Jaws: The Revenge begins with Brody's now grown son Sean, who also works for the Amity police department,  attacked and eaten by a shark.  Brody’s widow Ellen, still played by the same actress Lorraine Gary, feels certain the great white shark that killed Sean is purposefully coming after the whole family out of revenge.

When the shark attacks the banana boat carrying Michael's young daughter (in pink), the marine biologist knows the shark has a taste for Brody flesh.  Though here you can see the shark clearly attacks someone else!?

Oldest son Michael is now a PhD student living in the Bahamas studying various sea life on the ocean floor.  At his brother Sean’s funeral, Michael dismisses his mother’s claims that the shark is hunting the family, citing the impossibility that an animal would be motivated by personal revenge.  However when the great white shows up in the warm waters off the coast of the islands where he works, Michael begins to believe that this shark is a threat.

Though it has a stupid plot, this film's underwater scenes are exciting.

I also love the little one-man submarine Michael and his partner Jake use for their underwater research.  Didn't I see something like this in a James Bond film once?

It is never discussed in the movie why THIS particular shark would want revenge on the Brody family--since every deadly shark in the previous three films is killed in the end.  Does this great white want revenge on behalf of his species?  Did this shark personally know the previous great whites killed by the Brodys?

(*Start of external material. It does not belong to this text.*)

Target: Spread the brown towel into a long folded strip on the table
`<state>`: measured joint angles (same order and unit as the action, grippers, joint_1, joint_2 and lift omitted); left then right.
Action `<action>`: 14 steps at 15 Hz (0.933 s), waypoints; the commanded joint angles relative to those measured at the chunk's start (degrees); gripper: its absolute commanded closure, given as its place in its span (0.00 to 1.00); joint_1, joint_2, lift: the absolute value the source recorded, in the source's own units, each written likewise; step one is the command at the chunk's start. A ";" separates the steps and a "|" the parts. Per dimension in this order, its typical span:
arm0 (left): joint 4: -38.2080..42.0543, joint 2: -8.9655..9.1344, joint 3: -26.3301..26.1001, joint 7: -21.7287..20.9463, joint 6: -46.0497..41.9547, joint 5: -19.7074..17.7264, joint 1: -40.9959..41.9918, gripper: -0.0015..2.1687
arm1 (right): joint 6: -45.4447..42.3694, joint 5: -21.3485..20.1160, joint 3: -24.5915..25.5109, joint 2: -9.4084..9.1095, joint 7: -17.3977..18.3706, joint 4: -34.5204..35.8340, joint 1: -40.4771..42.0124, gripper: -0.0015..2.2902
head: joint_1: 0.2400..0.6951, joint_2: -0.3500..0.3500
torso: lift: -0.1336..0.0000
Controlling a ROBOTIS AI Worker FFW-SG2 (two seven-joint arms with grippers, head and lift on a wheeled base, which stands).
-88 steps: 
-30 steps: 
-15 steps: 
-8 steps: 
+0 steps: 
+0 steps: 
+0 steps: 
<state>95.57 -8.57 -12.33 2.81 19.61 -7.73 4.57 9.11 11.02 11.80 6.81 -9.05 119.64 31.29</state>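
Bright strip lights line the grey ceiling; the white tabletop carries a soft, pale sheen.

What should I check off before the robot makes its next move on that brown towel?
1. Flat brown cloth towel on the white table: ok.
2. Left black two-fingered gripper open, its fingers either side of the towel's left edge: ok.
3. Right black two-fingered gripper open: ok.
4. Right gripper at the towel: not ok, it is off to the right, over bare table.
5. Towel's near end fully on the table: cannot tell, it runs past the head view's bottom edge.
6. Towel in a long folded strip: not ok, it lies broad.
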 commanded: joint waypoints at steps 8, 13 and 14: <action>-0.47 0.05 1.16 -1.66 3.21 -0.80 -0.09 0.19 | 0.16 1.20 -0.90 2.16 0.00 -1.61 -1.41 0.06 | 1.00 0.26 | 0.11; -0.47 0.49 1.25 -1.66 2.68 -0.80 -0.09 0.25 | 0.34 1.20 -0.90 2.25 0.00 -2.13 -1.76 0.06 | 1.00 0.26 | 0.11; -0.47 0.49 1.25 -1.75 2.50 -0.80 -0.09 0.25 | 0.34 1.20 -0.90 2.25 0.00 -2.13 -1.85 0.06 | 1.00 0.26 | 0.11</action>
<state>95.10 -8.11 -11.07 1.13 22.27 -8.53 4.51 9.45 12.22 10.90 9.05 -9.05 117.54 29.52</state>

Do I need to spell out any further why this plot is ridiculous? 


The shark goes after the airplane that buzzed the boat he was attacking. (sigh)
The end is not very satisfying either.  It's not very clear what happens but it seems like a freak accident allows the shark to be punctured by a broken wooden beam protruding from the front of the boat which causes an electronic device inside the shark to explode.   At least the movie is over.

KA-BOOM!


This horrible film has several notable actors: Michael Caine stars as Hoagie, the roguish airplane pilot with whom Ellen has fallen in love; Mario Van Peebles stars as Jake, Michael’s research partner; Lynn Whitfield plays Louisa, Jake’s wife; and, if you pay close attention you can spot Melvin Van Peebles, the ground-breaking filmmaker and real-life father to Mario as the Mayor of Nassau, Mr. Witherspoon.  The cast also includes Lorraine Gary as Ellen Brody, Lance Guest as Michael, Karen Young as Carla, and Mitchell Anderson as Sean.  I remember actress Karen Young from her role as one of the reoccurring FBI agents on The Sopranos.

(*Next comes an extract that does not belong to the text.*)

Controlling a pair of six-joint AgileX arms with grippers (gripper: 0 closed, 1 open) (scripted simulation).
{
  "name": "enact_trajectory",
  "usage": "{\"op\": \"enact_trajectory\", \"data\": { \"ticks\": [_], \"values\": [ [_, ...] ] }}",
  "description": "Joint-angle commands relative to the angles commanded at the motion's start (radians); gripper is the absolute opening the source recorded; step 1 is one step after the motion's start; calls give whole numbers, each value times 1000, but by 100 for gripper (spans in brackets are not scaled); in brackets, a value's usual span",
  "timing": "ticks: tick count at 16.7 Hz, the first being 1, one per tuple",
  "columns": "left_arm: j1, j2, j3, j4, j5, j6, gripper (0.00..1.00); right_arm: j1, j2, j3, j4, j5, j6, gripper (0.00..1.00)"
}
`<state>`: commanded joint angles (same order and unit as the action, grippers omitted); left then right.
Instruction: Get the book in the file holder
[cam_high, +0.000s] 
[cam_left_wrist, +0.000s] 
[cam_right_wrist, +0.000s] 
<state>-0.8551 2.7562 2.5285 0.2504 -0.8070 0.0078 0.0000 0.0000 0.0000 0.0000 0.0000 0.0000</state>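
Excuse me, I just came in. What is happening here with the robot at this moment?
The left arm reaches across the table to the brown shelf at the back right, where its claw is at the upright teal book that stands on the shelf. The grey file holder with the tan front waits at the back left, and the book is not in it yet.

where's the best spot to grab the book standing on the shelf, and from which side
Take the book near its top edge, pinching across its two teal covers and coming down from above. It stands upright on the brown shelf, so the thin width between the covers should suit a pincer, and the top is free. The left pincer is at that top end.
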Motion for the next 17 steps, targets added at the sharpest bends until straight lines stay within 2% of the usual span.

Michael Caine plays Ellen's boyfriend, an airplane pilot.  Though the shark comes after him, he survives.  However,  a part of me thinks it may have been cooler for his resumé (and for viewers) if Caine had been eaten by the shark!

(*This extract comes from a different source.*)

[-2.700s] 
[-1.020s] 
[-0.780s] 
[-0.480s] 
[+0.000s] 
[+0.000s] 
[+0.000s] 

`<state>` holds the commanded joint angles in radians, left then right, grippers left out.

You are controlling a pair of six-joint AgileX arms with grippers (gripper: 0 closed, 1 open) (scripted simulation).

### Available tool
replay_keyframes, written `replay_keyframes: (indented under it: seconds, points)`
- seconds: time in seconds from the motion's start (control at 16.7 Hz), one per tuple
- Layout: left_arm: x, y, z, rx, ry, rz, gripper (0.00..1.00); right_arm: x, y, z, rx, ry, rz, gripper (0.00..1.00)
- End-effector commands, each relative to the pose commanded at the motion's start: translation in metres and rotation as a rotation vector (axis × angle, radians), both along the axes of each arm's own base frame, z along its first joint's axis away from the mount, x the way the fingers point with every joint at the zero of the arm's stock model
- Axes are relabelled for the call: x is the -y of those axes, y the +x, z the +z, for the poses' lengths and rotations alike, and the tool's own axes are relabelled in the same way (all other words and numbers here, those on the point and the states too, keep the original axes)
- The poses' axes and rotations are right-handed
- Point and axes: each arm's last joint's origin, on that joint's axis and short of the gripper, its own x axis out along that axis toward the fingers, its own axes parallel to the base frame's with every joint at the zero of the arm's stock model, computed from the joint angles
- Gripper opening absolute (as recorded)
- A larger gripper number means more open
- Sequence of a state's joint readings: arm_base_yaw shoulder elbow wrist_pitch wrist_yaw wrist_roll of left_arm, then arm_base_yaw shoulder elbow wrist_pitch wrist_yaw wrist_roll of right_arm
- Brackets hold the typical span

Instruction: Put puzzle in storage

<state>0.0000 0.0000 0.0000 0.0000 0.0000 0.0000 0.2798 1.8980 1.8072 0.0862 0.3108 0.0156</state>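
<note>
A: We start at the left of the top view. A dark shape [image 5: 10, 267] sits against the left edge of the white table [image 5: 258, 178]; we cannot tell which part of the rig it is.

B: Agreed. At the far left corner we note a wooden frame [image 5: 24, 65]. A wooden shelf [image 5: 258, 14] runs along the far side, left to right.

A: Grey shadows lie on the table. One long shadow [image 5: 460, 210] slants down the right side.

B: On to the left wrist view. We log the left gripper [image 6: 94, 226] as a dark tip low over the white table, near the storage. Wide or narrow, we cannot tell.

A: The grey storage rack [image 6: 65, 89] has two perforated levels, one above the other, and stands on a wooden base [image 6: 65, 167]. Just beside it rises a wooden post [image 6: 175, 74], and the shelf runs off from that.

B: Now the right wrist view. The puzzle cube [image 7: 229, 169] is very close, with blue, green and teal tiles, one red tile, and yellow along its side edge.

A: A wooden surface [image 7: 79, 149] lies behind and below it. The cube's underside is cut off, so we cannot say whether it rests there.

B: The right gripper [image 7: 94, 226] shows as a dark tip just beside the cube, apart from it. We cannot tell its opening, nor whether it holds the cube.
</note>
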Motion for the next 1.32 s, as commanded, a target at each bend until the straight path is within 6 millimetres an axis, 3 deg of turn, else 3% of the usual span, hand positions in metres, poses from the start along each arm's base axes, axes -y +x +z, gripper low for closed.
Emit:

I CAN NOT be the only one who wants to see Jake--with the terrible Jamaican accent--eaten by the shark!

This story takes place at Christmas time and continues over the New Year’s holiday.  At the movie’s beginning, Sean is attacked and eaten by the shark in the waters surrounding Amity, while the island’s residents can be heard organizing the Christmas pageant and a choir rehearses at the nearby marina.

Ellen and Hoagie dance along with the music in the parade during the locals' Junkanoo celebration.

Michael is able to persuade his mother to return with him to the Bahamas because it’s Christmas time and the family can be together.  I suppose the shark takes advantage of the holiday gathering to continue his hunt for the Brodys in one convenient location?  In the Bahamas, Hoagie and Ellen attend a Junkanoo Parade which is a local celebration that occurs every year in late December.

When Ellen takes the boat out into the ocean calling forth the shark she believes wants her dead, I kept thinking how different this movie could have been if they had written her character more like one Sigourney Weaver would play.



Have you seen Jaws: The Revenge before--and what did you think of it?  Was it a satisfying horror film for you? 

1 comment:

  1. I have seen this before, more times than I care to admit. I like the cheesy aspects of it. But I hate that they kill off the character of Sean in the beginning. He is Brody's son, he has been in all the previous films and and, boom, he's dead just to give this film motivation? Ugh.